Take the data below and copy exactly the lines starting at the one with "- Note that" and finishing at the one with "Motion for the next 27", both included.

◆ Provided information
-*-*-
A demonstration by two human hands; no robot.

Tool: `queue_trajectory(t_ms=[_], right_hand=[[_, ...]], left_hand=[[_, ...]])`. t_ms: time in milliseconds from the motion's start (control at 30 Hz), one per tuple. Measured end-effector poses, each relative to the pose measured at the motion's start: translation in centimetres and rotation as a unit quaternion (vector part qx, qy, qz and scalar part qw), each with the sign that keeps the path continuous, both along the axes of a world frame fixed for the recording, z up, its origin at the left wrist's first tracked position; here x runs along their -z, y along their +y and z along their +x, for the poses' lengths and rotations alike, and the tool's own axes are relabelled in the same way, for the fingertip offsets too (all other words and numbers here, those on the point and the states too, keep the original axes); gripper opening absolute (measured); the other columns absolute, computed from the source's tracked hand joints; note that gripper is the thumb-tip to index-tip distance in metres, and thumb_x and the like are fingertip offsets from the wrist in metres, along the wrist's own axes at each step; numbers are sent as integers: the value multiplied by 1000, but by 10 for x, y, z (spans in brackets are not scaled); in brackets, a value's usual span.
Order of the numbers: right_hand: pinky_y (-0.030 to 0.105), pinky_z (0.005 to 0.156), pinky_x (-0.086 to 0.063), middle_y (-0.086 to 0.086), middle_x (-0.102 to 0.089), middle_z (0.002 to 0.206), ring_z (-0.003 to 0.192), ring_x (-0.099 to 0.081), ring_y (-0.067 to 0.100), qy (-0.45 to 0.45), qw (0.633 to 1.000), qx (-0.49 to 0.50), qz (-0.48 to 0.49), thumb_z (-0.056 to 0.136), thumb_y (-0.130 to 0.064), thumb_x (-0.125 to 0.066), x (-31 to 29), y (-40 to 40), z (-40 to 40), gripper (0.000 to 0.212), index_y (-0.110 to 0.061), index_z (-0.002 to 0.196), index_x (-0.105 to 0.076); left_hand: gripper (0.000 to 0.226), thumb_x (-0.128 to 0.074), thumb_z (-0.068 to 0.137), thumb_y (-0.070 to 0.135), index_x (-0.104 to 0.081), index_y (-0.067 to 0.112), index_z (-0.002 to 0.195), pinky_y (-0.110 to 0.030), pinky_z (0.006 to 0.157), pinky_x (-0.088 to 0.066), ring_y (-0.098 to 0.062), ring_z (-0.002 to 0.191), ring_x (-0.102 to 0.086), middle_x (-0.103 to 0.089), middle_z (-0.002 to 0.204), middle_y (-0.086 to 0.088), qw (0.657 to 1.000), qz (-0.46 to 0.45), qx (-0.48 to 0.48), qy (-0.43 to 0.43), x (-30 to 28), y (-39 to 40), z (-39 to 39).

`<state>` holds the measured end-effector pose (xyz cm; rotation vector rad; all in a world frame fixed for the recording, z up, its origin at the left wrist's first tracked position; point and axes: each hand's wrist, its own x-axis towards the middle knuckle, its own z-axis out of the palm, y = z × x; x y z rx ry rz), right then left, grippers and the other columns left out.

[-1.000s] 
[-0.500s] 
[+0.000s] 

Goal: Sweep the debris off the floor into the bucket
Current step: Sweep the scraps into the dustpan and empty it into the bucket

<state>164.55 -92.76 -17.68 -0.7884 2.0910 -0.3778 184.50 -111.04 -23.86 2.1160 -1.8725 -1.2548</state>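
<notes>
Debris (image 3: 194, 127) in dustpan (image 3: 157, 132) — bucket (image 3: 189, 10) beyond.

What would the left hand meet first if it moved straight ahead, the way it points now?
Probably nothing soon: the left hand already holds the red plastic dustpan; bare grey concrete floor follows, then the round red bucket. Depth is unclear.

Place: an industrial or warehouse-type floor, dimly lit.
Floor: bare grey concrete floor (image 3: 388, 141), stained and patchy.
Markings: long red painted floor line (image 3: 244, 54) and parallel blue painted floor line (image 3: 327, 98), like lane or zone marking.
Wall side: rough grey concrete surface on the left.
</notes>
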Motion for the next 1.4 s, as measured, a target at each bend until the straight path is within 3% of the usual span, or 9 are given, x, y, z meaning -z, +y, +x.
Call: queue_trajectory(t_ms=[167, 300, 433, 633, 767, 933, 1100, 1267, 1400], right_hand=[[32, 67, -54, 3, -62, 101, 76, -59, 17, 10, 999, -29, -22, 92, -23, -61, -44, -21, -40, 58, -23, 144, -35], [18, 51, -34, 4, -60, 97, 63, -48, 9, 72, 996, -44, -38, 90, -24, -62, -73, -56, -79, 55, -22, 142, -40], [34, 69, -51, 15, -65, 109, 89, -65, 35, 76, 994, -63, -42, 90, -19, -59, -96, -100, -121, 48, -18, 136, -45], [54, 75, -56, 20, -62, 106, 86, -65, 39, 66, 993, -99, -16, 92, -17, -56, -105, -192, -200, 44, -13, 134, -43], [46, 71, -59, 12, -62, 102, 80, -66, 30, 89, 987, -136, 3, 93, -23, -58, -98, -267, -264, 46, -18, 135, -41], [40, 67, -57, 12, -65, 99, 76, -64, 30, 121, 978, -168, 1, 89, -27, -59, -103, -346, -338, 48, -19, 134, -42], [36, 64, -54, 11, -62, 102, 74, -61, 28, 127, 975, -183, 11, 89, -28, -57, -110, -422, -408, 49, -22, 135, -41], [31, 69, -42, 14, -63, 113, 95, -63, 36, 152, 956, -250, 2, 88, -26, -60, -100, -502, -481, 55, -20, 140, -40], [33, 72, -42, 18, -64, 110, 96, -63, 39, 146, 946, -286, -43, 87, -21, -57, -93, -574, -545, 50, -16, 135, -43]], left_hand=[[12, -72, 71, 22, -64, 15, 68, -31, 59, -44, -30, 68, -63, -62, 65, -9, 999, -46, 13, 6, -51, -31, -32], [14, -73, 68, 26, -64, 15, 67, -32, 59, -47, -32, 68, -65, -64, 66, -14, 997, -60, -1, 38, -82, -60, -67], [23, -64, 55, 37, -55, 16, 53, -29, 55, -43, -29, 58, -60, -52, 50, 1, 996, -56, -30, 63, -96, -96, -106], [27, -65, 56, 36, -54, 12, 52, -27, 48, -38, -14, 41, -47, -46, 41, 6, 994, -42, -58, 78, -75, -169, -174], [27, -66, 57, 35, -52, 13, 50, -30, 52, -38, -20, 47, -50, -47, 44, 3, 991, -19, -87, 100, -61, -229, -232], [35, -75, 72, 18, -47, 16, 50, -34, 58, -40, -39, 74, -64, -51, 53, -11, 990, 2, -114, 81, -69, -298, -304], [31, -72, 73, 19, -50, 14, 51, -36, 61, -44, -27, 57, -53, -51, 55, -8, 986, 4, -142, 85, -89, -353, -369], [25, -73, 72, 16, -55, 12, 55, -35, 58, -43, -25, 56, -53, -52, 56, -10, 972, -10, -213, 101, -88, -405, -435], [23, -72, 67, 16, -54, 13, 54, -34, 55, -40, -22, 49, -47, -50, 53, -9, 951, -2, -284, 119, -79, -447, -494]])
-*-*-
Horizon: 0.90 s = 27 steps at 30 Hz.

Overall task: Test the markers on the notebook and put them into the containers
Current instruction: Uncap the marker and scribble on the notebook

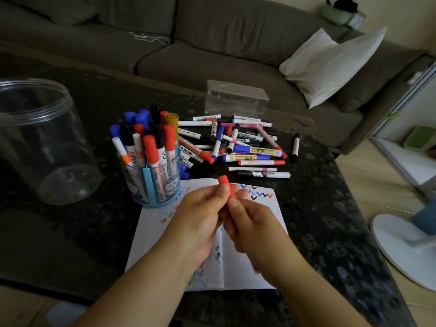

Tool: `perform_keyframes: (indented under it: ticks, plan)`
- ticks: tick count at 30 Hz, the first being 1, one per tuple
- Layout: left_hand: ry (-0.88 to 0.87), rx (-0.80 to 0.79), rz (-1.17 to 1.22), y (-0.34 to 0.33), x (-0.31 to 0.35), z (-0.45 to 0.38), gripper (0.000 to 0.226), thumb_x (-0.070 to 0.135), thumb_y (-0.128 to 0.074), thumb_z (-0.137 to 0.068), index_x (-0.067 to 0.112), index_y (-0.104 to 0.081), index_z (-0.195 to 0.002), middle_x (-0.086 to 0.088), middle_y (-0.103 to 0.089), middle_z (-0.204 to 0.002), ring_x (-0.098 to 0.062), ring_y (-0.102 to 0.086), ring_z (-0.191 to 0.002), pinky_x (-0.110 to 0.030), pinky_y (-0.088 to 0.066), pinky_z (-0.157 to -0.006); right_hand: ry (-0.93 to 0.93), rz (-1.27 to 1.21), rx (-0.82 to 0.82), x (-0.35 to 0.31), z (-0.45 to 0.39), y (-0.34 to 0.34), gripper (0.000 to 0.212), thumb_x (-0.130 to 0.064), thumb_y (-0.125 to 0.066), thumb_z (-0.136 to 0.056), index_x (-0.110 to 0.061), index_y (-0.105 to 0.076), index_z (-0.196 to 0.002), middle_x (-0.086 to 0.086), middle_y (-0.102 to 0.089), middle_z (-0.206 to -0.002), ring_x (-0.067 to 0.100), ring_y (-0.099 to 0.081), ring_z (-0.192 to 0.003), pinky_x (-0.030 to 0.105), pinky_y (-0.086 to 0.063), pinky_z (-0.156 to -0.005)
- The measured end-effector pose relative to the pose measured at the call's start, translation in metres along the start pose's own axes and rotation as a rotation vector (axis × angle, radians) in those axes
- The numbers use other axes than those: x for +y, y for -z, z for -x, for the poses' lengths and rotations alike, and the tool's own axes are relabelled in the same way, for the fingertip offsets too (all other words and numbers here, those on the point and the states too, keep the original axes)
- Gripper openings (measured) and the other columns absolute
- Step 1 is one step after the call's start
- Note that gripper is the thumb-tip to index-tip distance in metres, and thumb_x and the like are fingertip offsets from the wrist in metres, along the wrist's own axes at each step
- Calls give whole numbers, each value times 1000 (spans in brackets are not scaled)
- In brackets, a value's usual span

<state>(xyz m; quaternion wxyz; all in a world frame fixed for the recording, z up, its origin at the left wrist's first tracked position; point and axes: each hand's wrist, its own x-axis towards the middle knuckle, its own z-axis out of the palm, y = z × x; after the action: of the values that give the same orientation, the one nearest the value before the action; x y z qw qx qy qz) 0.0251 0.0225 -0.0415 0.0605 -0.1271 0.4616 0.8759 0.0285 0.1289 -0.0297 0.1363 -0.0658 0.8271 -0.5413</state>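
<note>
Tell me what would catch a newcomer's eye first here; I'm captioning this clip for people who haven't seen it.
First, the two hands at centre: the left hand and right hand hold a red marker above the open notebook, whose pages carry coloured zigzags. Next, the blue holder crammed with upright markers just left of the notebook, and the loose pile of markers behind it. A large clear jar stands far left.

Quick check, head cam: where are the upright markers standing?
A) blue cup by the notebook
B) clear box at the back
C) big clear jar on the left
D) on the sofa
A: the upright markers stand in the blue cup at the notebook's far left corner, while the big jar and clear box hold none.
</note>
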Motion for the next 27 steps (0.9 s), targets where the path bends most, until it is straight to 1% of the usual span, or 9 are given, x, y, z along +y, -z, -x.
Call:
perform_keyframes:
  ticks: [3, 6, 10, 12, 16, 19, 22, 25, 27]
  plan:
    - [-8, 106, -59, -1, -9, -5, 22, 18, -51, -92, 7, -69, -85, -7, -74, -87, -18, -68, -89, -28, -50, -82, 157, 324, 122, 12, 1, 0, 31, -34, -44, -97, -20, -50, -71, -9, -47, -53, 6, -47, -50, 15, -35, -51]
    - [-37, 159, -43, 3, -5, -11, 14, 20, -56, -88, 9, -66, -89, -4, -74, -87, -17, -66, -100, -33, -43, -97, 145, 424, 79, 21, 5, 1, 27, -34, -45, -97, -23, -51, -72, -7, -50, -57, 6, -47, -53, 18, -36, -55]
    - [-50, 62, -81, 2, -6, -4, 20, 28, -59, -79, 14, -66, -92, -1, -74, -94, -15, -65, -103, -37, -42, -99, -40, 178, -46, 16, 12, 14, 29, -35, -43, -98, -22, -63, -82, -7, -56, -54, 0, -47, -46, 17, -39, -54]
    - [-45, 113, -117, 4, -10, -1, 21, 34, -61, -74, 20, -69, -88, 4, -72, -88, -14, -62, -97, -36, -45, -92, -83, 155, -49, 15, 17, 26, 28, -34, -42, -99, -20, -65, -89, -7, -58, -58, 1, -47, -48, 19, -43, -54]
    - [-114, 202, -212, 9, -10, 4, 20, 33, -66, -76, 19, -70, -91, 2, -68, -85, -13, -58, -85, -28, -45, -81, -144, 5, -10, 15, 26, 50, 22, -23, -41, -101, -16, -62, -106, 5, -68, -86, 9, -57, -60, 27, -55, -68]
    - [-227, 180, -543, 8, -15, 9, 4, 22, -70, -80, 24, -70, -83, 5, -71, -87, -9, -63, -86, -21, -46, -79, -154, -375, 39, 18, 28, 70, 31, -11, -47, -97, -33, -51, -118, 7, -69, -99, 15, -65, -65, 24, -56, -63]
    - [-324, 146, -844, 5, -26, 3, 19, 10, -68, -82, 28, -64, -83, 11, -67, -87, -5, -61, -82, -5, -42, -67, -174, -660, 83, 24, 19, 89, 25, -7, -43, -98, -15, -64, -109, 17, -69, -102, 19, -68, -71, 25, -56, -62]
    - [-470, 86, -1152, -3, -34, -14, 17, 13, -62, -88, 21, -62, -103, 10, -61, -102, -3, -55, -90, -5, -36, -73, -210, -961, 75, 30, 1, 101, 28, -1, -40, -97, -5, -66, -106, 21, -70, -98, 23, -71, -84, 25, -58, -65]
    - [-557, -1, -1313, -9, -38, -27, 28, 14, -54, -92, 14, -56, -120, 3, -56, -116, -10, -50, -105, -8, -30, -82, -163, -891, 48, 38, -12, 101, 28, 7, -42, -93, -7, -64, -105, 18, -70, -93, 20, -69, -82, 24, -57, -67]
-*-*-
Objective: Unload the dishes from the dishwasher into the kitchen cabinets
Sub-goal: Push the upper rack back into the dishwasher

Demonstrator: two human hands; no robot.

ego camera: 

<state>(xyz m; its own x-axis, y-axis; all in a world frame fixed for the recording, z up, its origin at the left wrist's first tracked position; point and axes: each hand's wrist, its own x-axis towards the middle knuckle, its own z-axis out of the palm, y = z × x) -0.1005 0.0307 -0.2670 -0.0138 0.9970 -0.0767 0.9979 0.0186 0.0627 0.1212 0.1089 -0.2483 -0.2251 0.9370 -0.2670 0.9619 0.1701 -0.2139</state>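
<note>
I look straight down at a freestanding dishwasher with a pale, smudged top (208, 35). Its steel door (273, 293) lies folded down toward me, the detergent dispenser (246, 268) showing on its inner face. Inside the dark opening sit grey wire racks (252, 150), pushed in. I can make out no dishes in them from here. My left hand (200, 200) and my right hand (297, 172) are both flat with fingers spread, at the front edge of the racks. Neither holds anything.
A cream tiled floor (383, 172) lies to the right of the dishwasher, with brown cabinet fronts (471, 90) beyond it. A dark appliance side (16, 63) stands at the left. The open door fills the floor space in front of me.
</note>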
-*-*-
◆ Answer section
- Note that gripper is the thumb-tip to index-tip distance in metres, and thumb_x and the like are fingertip offsets from the wrist in metres, along the wrist's own axes at each step
- Calls give whole numbers, each value times 1000 (spans in brackets are not scaled)
- In brackets, a value's usual span

<state>(xyz m; quaternion wxyz; all in a world frame fixed for the recording, z up, its origin at the left wrist's first tracked position; point and axes: each hand's wrist, its own x-axis towards the middle knuckle, its own z-axis out of the palm, y = z × x; after the action: of the values that give the same orientation, the one nearest the value before the action; x y z qw qx qy qz) 0.0251 0.0225 -0.0415 0.0605 -0.1271 0.4616 0.8759 0.0285 0.1289 -0.0297 0.1363 -0.0658 0.8271 -0.5413</state>
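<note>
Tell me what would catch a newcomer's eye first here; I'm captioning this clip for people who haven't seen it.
First, the two hands at centre: the left hand and right hand hold a red marker above the open notebook, whose pages carry coloured zigzags. Next, the blue holder crammed with upright markers just left of the notebook, and the loose pile of markers behind it. A large clear jar stands far left.

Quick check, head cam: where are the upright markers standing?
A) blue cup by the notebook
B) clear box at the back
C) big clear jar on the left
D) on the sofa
A: the upright markers stand in the blue cup at the notebook's far left corner, while the big jar and clear box hold none.
</note>
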Motion for the next 27 steps (0.9 s), targets where the path bends most, until it is straight to 1% of the usual span, or 9 are given, x, y, z along +y, -z, -x.

The exercise requires no further work.